All right, I didn’t actually time it. It might have been longer – after all, I had to take it all the way from the kitchen through the back door (in the kitchen) to the garage (next to the kitchen).

My worst vice here is doing the dishes. Here is a graph of what it takes to do them; hit ‘Like’ if you know what this feels like! Oh, and bonus points if you can spot the Iron Maiden reference.

I’ve timed myself: it has never taken me more than fifteen minutes of my life to do the dishes. Maybe twenty if I include scrubbing the stove down. Yet it is the one thing I dread more than any other in my daily life. Having to chase and swat the hornet in the bedroom doesn’t even come close. Sometimes it gets to the point of a full-blown panic attack, and images of sporks and plastic cups, festering with mould and rising up against me, fill my mind.

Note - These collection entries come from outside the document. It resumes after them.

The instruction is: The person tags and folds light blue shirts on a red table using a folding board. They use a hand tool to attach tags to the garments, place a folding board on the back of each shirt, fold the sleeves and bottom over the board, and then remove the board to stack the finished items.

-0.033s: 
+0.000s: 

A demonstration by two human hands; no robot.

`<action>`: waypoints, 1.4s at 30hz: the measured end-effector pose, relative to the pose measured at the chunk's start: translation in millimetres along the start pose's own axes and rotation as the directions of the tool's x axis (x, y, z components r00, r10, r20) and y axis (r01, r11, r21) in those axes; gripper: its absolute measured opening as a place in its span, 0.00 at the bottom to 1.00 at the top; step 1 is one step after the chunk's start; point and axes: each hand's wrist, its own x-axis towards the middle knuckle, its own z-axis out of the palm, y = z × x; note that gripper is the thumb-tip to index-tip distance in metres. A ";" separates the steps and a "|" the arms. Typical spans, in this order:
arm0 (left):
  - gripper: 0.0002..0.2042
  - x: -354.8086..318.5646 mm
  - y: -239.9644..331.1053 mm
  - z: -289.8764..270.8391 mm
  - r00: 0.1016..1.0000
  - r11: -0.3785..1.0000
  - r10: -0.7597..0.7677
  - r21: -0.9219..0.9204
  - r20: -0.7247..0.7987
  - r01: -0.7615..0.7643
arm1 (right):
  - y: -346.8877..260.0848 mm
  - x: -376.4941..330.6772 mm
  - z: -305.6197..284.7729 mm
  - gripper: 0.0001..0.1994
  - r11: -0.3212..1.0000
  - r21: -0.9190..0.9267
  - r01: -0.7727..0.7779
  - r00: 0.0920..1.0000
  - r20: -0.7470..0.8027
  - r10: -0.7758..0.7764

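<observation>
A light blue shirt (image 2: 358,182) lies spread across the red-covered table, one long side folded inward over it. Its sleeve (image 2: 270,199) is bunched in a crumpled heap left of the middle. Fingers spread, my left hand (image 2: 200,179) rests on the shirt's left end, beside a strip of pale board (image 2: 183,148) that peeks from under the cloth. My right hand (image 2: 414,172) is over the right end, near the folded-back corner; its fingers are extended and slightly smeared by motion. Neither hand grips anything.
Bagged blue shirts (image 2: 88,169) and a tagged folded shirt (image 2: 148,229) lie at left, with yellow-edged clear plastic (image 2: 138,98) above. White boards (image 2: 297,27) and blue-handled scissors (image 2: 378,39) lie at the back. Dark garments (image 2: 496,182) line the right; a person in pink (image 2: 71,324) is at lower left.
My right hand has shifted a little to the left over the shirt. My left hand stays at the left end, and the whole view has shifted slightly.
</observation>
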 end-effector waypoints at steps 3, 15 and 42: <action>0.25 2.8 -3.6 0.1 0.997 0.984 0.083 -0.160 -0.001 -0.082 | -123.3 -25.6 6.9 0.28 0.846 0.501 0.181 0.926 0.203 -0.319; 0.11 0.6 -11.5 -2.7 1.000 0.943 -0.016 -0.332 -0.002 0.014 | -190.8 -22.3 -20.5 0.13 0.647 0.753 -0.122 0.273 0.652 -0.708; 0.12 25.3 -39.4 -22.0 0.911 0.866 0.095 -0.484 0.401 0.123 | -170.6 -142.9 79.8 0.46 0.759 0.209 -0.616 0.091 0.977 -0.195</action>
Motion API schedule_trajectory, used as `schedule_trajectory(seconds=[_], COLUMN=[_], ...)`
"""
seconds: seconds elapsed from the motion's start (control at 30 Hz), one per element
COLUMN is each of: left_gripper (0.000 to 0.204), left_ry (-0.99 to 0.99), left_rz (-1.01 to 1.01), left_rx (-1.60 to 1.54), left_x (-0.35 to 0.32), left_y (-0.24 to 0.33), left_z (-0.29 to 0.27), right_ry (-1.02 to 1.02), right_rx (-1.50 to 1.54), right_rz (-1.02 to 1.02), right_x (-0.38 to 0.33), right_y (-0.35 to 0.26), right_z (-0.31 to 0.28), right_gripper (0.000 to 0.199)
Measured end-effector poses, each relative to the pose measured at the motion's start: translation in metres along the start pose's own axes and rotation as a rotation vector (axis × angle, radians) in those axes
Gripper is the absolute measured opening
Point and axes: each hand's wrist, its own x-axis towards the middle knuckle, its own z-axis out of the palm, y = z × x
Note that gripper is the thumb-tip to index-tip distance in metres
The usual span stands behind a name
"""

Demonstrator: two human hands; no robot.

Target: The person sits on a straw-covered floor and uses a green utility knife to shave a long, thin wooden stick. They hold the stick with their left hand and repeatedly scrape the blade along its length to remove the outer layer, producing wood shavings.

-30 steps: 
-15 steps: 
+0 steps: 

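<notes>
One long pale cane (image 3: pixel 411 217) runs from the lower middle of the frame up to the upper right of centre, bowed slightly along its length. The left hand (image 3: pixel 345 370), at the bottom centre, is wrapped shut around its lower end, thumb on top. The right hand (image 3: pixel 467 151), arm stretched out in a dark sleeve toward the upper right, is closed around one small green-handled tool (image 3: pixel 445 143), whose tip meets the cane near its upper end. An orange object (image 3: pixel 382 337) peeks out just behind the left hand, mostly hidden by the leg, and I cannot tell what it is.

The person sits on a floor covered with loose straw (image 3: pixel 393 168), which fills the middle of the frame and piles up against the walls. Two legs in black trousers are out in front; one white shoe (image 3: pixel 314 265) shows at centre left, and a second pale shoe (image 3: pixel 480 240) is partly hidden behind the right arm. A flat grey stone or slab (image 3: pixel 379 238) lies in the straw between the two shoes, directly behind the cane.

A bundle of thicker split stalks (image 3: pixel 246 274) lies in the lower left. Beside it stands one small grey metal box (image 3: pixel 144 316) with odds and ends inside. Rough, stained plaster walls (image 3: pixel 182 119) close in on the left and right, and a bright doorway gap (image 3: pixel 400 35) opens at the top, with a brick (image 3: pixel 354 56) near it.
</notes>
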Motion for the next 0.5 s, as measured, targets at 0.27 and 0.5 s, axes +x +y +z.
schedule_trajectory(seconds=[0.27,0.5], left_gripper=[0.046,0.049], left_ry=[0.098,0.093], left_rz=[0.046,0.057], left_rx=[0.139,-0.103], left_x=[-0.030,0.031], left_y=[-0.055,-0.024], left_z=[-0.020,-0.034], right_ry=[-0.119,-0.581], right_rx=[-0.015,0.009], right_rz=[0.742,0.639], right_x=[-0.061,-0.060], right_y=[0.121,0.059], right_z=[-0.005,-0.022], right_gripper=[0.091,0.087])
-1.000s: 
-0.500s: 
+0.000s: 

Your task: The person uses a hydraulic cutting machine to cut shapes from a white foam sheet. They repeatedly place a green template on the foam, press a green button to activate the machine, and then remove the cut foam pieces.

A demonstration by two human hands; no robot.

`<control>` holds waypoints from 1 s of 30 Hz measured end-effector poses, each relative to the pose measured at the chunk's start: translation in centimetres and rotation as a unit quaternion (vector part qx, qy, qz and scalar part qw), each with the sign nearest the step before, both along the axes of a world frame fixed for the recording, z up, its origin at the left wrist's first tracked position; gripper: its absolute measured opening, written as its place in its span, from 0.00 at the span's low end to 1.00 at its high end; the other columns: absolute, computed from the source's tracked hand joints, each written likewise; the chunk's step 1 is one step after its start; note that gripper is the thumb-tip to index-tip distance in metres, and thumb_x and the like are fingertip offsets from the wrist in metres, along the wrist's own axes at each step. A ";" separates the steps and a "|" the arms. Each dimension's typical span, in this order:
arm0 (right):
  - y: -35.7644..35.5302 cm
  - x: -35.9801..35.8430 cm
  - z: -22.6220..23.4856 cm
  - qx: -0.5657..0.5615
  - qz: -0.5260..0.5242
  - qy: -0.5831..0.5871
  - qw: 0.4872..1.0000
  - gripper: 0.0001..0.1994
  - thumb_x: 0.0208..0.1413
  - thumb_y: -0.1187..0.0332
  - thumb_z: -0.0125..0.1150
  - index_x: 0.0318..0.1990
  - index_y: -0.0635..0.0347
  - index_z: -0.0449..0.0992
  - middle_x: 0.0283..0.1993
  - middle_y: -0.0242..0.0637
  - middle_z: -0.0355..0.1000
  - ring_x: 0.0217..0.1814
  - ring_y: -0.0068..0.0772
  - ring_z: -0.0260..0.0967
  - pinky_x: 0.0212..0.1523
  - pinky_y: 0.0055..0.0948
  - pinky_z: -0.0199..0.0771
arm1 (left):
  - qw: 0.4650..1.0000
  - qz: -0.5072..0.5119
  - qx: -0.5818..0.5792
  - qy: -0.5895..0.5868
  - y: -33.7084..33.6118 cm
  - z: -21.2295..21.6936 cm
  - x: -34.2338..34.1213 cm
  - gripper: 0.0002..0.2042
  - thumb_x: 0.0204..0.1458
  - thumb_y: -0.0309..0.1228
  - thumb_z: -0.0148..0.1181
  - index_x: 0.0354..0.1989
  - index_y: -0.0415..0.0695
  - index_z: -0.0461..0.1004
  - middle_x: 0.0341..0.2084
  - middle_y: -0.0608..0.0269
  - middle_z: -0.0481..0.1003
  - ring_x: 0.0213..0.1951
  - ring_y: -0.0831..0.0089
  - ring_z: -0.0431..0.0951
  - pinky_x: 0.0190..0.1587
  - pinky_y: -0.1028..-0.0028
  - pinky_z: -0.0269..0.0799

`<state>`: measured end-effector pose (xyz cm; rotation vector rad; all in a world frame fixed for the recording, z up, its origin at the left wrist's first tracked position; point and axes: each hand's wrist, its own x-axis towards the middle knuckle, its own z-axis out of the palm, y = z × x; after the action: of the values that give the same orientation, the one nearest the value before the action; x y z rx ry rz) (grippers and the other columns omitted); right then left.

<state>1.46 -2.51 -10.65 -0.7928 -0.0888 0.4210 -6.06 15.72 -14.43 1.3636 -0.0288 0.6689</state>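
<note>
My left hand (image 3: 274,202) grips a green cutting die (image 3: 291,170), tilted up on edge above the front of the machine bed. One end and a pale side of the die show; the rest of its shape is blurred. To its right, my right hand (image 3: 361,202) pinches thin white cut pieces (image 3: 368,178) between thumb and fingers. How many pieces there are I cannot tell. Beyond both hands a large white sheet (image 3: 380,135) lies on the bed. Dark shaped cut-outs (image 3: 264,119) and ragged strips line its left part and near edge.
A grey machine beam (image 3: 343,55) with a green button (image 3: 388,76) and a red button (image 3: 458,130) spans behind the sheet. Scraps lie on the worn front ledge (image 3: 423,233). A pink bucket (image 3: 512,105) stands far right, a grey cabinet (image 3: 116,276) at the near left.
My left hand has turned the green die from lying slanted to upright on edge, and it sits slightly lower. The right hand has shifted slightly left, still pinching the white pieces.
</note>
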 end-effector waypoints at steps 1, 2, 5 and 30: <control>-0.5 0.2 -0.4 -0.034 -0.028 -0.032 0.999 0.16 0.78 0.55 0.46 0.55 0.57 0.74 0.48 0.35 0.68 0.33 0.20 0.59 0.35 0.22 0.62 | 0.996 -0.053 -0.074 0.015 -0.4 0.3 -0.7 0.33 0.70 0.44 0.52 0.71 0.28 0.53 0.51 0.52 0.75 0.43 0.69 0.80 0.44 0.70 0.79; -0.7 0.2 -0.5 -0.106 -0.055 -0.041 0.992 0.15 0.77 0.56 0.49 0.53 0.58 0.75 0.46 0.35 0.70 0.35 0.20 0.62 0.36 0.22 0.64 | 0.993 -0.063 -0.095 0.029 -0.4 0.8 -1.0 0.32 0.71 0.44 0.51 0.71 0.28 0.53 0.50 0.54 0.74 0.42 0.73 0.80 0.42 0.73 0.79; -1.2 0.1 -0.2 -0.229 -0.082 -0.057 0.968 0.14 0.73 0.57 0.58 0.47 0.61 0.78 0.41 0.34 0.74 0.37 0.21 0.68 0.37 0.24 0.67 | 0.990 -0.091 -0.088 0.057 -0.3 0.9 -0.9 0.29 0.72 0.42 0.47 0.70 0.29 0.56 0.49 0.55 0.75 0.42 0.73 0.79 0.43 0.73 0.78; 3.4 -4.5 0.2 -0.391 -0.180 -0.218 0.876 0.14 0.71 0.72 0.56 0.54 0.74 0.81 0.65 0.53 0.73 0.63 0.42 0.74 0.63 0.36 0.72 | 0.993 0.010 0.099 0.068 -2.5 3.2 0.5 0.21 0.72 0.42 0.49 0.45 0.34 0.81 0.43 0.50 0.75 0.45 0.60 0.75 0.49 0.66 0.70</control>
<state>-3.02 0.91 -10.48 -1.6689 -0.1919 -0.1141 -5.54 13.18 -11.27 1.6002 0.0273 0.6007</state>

And that damned energy barrier is to blame. Look at it: I think there’s a point just before the peak where my head has actually exploded, and the brain bits are dancing on the walls singing the song about pure imagination from Charlie and the Chocolate Factory (please don’t ask why).

Sadly, I don’t have a satisfying conclusion to this post. I still haven’t figured out a way around this, and I still have dirty dishes hanging around in the morning, like the party guests who got too hammered to drive home. They’re a bit of an embarrassment.

I’m reminded of Einstein’s theory of relativity, and the thought that as an object approaches the speed of light, the energy required to do so approaches infinity.

I desperately need a wormhole. Or maybe a house elf.